CassKop a Kubernetes operator for Cassandra

8 min readSep 12, 2019

Today CassKop is being introduced to the Cassandra community at the 2019 Apache Cassandra Summit in Vegas. I’m proud to be one of the main contributors with Sebastien Allamand, as it’s been a long road to get there. In that article, I’m going to show you how simple it is to get started with this operator using Kind (Kubernetes in Docker) and to set up your first Cassandra cluster on your machine. CassKop is open source so don’t hesitate to try it out, contribute by first trying to fix a discovered issue and let’s enhance it together!

What is Kind and why do we need it ?

Kind is a tool for running Kubernetes on your local machine using containers. It means that your K8s nodes, masters as workers, are docker containers. This way you don’t have to install anything on your machine other than the client part and you can potentially create multiple independent clusters. Let’s say you wanna have one with network policies activated and one without.

Kind is written in Go but can be also used as a library. It can be used in CI jobs and makes it simple to spawn a cluster with everything you need in minutes.

What‘s the purpose of CassKop ?

CassKop is a Kubernetes operator. It’s a controller based on Operator SDK that runs within a Kubernetes cluster and provides a mean to deploy and manage Cassandra clusters.

Once the operator is installed, you can create a deployment file containing an object of type CassandraClusterdescribing the cluster that you want to create. As an example, you specify the number of nodes, the different datacenters, the racks…

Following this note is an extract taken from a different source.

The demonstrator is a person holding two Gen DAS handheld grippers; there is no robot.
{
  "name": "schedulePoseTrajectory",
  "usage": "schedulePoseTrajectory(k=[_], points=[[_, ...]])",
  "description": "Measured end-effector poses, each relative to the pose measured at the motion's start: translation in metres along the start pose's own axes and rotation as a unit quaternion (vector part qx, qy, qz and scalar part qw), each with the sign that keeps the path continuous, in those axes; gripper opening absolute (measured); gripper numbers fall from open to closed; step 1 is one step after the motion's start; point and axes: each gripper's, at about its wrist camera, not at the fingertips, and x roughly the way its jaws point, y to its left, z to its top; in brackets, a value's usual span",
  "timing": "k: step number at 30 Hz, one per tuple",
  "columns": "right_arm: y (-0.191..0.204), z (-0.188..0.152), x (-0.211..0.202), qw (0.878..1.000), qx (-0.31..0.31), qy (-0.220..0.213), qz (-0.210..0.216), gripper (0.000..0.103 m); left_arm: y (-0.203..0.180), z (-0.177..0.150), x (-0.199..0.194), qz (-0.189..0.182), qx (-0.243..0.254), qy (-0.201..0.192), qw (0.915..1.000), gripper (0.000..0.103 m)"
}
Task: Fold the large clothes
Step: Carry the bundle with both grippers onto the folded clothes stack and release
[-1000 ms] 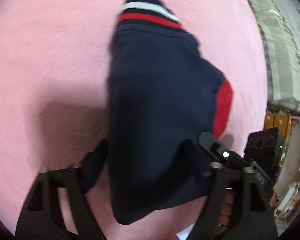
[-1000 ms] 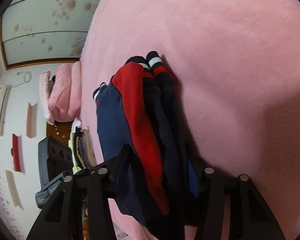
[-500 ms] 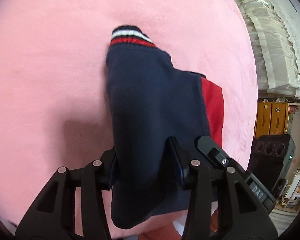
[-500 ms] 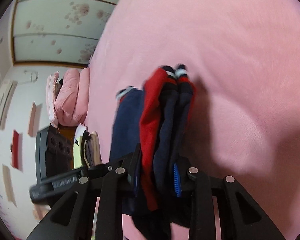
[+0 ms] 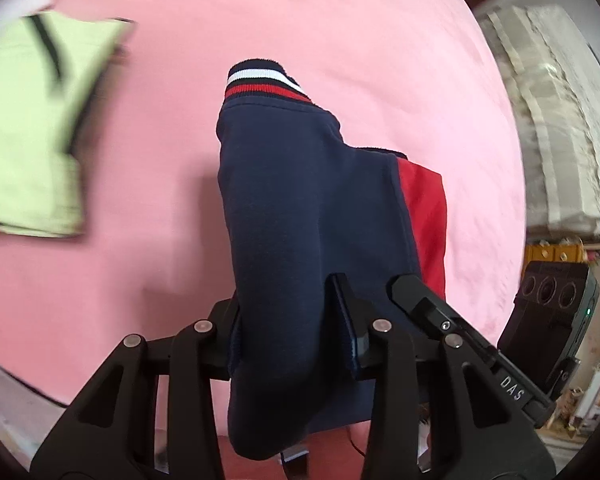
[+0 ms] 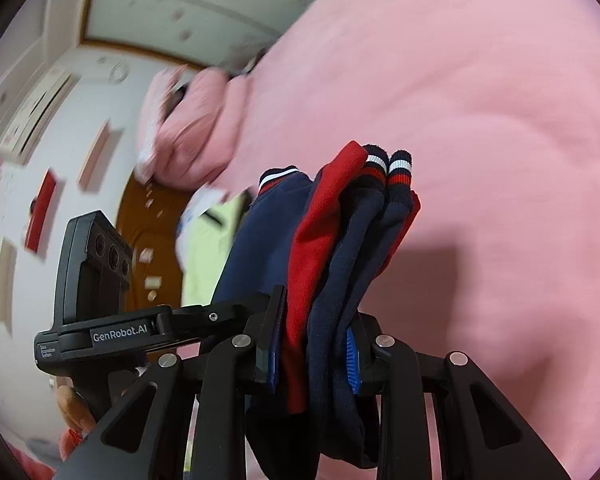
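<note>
A folded navy and red garment (image 5: 308, 200) with striped cuffs (image 5: 260, 80) hangs above the pink bedspread (image 5: 300, 20). My left gripper (image 5: 288, 304) points steeply down, and its jaws are closing with the navy fabric pressed between the pads. In the right wrist view the same garment (image 6: 320, 240) shows as a thick bundle of layers with two cuffs (image 6: 388, 168) at its far end. My right gripper (image 6: 314, 332) is shut on that bundle, its blue pads squeezing it from both sides.
A lime-green garment (image 5: 28, 128) lies on the bedspread at the left, also visible in the right wrist view (image 6: 208, 248). Rolled pink bedding (image 6: 188, 132) sits by the wall. White curtains (image 5: 560, 120) hang beyond the bed's right edge.
Both grippers have risen with the garment, which now hangs clear of the bed. Their jaws have narrowed on the fabric. The lime-green garment has come into the left view.
</note>
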Motion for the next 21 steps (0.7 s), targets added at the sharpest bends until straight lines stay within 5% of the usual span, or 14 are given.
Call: schedulePoseTrajectory(k=[6,13,18,21], points=[[0.112,-0.01,0.094,0.996,-0.051,0.042,0.055,0.025,0.108,0.023,-0.096,0.057,-0.015,-0.051,0.997,0.034],[0.229,-0.024,0.179,0.988,-0.116,0.051,0.086,0.024,0.17,0.074,-0.169,0.127,0.003,-0.109,0.9859,0.034],[0.275,-0.015,0.252,0.988,-0.12,0.04,0.086,0.024,0.214,0.121,-0.16,0.16,0.014,-0.122,0.9795,0.034],[0.264,-0.012,0.31,0.987,-0.139,0.032,0.069,0.024,0.242,0.14,-0.122,0.158,0.035,-0.126,0.9788,0.033]])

Here is an example that is used in end to end tests :

apiVersion: "db.orange.com/v1alpha1"
kind: "CassandraCluster"
metadata:
  name: cassandra-e2e
  labels:
    cluster: k8s.pic 
spec:
  nodesPerRacks: 1
  baseImage: orangeopensource/cassandra-image
  version: latest-cqlsh
  imagePullPolicy: "Always"
  rollingPartition: 0
  dataCapacity: "1Gi"
  hardAntiAffinity: false
  deletePVC: false
  autoPilot: true
  gcStdout: true
  autoUpdateSeedList: false
  resources:         
    requests:
      cpu: 500m
      memory: 1Gi
    limits:
      cpu: 500m
      memory: 1Gi
  topology:
    dc:
      - name: dc1
        rack:
          - name: rack1
      - name: dc2
        numTokens: 32
        nodesPerRacks: 1
        rack:
          - name: rack1

As you can see, there are global parameters like nodesPerRacks that can be overridden at datacenter levels (see datacenter dc2).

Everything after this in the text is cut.